Lucic’s application is nearing the end of the public input phase. Residents of Greater Sudbury have until midnight March 6 to submit a comment at www.agco.ca concerning the proposed store location.
The registrar at the AGCO will consider written submissions as to why the proposed store is not in the public interest, as set out in the regulation made under the Cannabis Licence Act, explained Raymond Kahnert, AGCO senior communications advisor. Matters of public interest that can be considered by the registrar include protecting public health and safety, protecting youth and restricting their access to cannabis, and preventing illicit activities in relation to cannabis.
The applicant then has five days to respond to registrar, who will then issue a decision on that location. Once the public notice period ends, the names of applicants will drop off the online list. The commission has created a new status page, www.agco.ca/status-current-cannabis-retail-store-applications, where information is to be updated regularly.
There are other steps before doors open, Kahnert said.
Ontario is the second-last province or territory to welcome bricks-and-mortar cannabis stores. Nunavut doesn’t have stores yet, either.

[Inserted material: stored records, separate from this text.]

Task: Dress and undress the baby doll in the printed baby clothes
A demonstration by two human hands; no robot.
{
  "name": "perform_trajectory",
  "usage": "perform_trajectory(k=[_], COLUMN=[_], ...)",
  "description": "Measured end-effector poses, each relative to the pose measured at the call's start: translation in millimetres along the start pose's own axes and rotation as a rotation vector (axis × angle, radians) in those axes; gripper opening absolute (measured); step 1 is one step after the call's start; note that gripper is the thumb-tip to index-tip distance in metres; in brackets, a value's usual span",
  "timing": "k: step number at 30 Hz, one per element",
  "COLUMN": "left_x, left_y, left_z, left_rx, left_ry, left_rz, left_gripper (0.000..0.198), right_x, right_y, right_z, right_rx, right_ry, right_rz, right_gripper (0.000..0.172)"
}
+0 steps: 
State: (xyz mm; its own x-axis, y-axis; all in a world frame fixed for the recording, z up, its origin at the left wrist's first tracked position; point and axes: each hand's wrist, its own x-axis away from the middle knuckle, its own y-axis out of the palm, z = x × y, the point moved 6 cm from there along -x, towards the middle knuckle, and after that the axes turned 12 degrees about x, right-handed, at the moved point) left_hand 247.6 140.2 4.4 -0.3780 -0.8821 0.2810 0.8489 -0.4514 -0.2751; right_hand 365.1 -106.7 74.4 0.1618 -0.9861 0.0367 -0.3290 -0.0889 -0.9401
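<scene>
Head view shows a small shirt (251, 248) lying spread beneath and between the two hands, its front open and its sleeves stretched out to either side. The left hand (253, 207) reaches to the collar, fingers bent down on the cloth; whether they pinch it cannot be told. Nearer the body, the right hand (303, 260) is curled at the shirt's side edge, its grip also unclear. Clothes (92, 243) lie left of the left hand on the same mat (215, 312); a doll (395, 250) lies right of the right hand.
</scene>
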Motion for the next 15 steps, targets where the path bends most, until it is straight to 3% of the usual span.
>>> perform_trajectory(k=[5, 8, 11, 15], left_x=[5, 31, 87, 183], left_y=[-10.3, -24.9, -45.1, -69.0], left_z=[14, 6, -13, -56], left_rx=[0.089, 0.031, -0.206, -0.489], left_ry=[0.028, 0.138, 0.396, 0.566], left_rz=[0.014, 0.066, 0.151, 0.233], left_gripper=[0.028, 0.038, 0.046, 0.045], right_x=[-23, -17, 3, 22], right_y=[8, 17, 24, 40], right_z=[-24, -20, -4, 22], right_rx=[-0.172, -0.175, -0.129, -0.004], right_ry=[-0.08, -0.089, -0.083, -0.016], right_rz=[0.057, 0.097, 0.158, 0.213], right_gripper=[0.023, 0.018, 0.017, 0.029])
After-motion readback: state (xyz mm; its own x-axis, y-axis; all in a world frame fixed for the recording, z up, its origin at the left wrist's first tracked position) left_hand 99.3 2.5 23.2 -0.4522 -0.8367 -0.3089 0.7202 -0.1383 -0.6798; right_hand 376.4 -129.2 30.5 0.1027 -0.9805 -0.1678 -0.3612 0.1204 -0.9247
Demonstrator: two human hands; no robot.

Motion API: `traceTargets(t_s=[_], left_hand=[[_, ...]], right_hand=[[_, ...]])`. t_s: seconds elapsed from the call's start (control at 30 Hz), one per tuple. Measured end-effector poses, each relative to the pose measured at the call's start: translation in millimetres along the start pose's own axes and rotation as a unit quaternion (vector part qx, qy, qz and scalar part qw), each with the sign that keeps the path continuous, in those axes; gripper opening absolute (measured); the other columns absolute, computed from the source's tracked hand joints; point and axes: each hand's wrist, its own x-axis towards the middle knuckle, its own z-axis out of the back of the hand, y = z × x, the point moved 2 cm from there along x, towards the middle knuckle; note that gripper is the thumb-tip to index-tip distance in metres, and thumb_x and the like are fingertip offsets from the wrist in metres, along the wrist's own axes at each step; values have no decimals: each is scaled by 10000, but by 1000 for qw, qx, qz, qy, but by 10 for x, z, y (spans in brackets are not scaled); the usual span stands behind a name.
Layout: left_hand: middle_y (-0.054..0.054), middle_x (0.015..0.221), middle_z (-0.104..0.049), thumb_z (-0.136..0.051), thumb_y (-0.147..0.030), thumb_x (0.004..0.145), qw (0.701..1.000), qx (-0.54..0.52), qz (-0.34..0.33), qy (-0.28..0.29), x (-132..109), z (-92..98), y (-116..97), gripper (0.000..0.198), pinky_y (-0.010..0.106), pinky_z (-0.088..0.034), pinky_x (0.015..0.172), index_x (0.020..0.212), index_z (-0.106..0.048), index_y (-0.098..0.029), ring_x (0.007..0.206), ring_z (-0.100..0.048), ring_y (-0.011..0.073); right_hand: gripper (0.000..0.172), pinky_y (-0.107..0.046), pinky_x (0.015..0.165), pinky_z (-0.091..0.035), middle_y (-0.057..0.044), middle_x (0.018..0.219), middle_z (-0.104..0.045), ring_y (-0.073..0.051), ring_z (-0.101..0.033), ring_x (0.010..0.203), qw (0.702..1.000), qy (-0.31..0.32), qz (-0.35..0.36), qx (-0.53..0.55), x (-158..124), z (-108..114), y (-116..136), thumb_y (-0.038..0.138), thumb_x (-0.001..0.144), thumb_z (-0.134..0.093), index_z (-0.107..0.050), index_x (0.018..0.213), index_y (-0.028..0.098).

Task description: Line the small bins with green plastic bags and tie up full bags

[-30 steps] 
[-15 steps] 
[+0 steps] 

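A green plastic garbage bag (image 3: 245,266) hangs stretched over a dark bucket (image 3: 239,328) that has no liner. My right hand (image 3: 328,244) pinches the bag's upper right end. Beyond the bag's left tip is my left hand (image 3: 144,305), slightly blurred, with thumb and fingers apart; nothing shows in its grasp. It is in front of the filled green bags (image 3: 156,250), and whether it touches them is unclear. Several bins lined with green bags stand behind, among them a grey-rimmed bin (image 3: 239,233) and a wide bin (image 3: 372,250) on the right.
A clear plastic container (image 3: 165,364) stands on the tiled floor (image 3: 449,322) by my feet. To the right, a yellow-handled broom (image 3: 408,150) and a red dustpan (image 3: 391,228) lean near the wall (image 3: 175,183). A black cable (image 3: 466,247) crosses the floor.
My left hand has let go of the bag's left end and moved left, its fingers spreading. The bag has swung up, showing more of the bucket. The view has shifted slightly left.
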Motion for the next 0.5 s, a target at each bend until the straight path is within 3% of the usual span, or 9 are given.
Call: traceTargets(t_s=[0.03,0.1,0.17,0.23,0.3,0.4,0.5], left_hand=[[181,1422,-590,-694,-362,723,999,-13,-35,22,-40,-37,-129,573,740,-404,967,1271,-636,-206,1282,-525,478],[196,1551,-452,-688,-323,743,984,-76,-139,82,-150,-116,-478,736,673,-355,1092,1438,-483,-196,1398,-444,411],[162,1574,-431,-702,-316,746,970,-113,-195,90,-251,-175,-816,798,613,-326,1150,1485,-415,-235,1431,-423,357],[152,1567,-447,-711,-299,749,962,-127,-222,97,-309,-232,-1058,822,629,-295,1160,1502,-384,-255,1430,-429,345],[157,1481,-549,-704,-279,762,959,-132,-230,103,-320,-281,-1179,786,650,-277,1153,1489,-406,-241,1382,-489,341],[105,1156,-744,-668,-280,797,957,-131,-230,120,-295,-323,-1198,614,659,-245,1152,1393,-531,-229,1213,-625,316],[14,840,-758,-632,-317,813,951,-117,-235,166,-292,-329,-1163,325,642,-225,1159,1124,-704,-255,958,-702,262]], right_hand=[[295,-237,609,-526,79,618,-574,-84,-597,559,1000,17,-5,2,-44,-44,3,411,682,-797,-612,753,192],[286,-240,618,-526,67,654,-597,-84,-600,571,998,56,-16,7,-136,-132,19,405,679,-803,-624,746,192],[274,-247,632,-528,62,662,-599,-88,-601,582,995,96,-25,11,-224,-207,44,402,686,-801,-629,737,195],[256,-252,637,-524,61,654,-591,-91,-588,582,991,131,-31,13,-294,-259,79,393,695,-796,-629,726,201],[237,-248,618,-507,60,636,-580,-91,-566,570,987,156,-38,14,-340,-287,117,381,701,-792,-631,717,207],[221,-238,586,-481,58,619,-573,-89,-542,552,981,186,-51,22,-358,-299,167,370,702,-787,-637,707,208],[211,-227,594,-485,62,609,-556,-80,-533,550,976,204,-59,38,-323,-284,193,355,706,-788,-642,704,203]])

Marijuana is currently sold online at the government-run Ontario Cannabis Store, but policy changes by the Conservative government delayed the actual storefronts. Just 25 licences are being granted in the province initially, distributed among five regions: Toronto, Greater Toronto, Western Ontario, Eastern Ontario and Northern Ontario. The number is being temporarily restricted because of a shortage of marijuana for the recreational market.
Shopping at a cannabis store will not be like strolling into either a clothing boutique or the LCBO, as what cannabis stores can sell and how they can sell it are heavily regulated.
There’s no browsing among aisles of merchandise, for instance, and products must be kept out of the reach of customers until they are purchased.
Stores can sell fresh or dried flower, pre-rolled joints, cannabis oil, capsules filled with oil, seeds and plants. The only other things allowed for sale are the accessories used to grind, roll, smoke or store weed.
Edible cannabis products such as baked goods and drinks, concentrates such as the substance used in vape pens, and topical products such as creams will be available later. The federal government must finalize regulations for those products by October 2019, but there may be a lag before they land on store shelves.
Advertising that promotes pot is not allowed. Shoppers will be captured on high-definition video, for security purposes.
Owners will have to design stores and build brands within those constraints.